Okay, now that we have that out of the way, as you can see Groot is pretty much a scene stealer wherever he went, and though he never detracts you from the greatness of the other characters, he is still one of the best cinematic creations. Zoe Saldana as Gamora is, as always, my favourite lady crush and congrats on the filmmakers for passing the Bechdel test in a superhero movie. The filmmakers very smoothly inserted her sister Nebula and their violent relationship into the movie and it never felt like they were trying too hard to include woman representation, especially with awkward Mantis (Pom Klementief) and the anal Sovereign high-priestess (Elizabeth Debicki) who both were equally valid additions to the story.

Chris Pratt got to explore his emotional range a bit more as Star-Lord deals with his daddy issues, Rocket remains wise-cracking though you see his vulnerabilities and even the muscle-head Drax had moments of silent suffering in-between his oafish shenanigans. Basically the whole team experienced personal growth, and none of it felt forced or tacked on at the last minute.

As expected, the movie soundtrack was as lit as the first volume, and still remains an important part to Quill’s identity and his journey as Star-Lord. Though the music is still a link for him to his mother, it influences his relationships with others around him, from dancing with Gamora, to bonding with his father, to it culminating in an unexpected gift. This is just another reason why Guardians is such a great franchise, and though there are some well-known tracks, due to Gunn’s tenacity and love for forgotten bands many lesser-known tracks were of course included and is set to be another chart-topping soundtrack album like the first. Baby Groot dancing included.

Guardians of the Galaxy Vol. 2 is a fantastic sequel and lives up to the awe of the first one.
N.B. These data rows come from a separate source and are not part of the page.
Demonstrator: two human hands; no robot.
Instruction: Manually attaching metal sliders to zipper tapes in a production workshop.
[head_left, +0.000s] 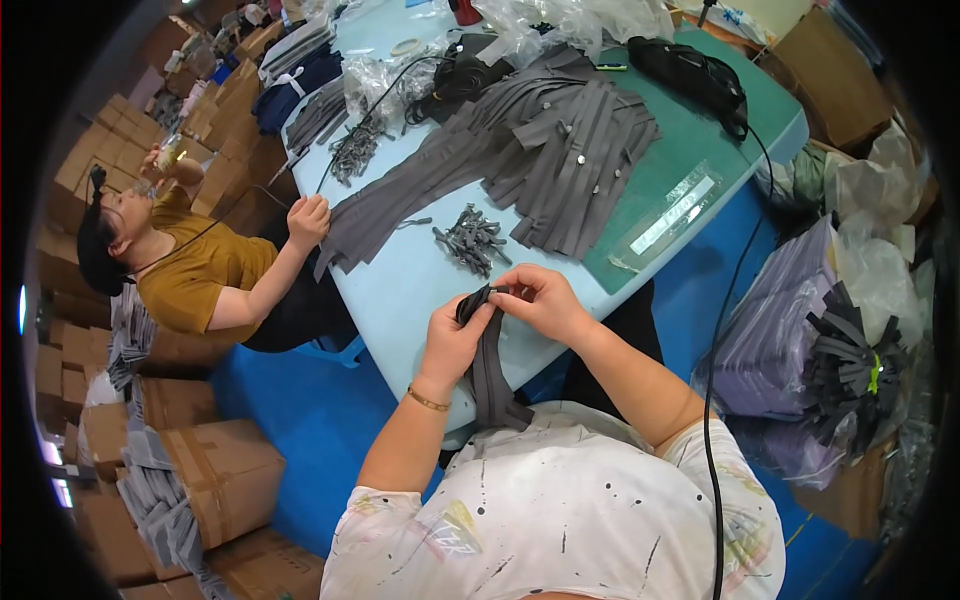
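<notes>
A dark grey zipper point(490, 378) is folded over in my left hand point(450, 342), its loose length hanging down past the table's near edge toward my lap. My right hand point(548, 302) meets the left at the zipper's top end, thumb and fingertips pinched there; a small part at that spot is too tiny to make out. Just beyond my hands lies a small heap of grey zipper sliders point(472, 240). Spread behind it on the table is a large fan of dark grey zippers point(565, 150), with a few small shiny bits on top.
The pale table point(400, 300) has a green mat point(720, 120) at right, carrying a black pouch point(690, 78) and a clear packet point(665, 222). Another slider heap point(357, 150) lies farther left. A co-worker point(215, 250) sits at left, one hand by the zippers. A black cable point(722, 370) hangs at right.
</notes>
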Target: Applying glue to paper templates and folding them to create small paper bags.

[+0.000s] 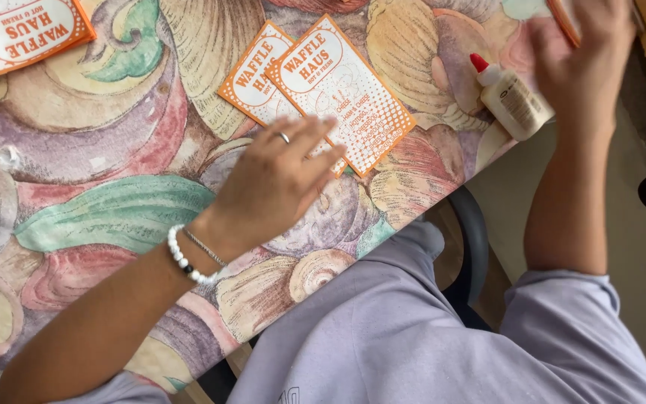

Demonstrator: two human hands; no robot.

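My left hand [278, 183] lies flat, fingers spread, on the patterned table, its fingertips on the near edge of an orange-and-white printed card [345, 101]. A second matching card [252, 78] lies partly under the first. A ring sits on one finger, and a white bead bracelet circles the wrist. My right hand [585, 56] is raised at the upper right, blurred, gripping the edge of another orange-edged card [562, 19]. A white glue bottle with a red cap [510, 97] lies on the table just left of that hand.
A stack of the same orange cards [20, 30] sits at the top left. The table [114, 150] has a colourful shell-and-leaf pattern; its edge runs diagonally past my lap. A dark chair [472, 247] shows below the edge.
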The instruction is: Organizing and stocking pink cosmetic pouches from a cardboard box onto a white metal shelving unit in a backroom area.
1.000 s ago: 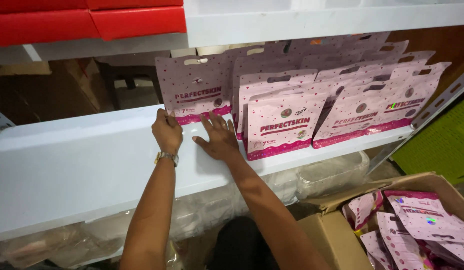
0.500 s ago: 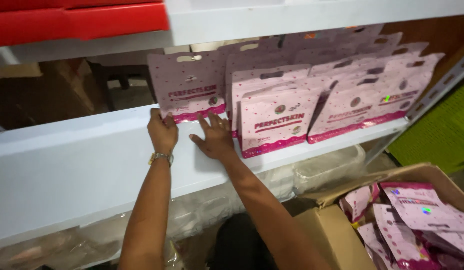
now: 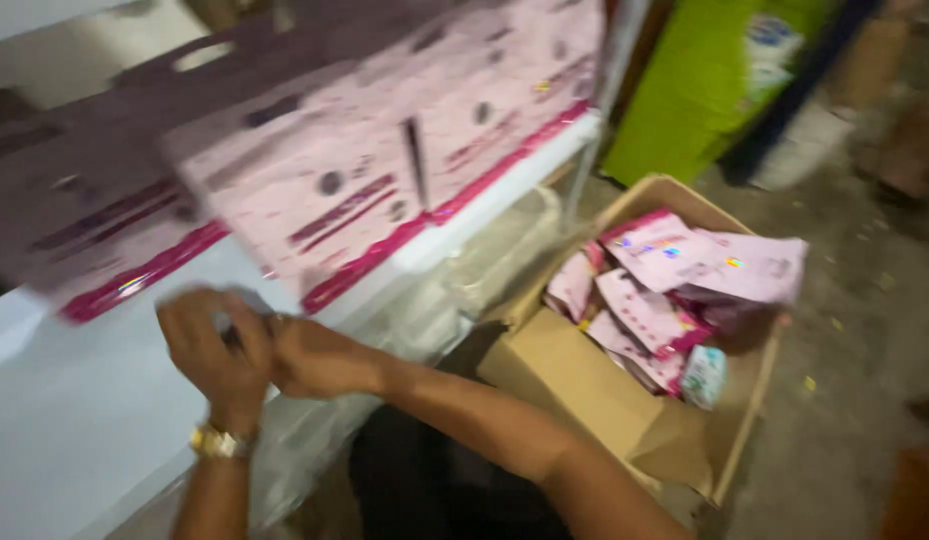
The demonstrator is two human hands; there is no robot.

It makes great use of 3D if you are deciding which of the many cinematic formats to watch it in, especially any scene where Yondu (Michael Rooker) shows off his insane magic arrow and Ego’s (Kurt Russell) gorgeous planet.

As for the post-credit scenes (even the credits deserve to be a scene in itself), there are so many, so just stay until you are faced with a black screen and forced to rejoin the real world, without Baby Groot.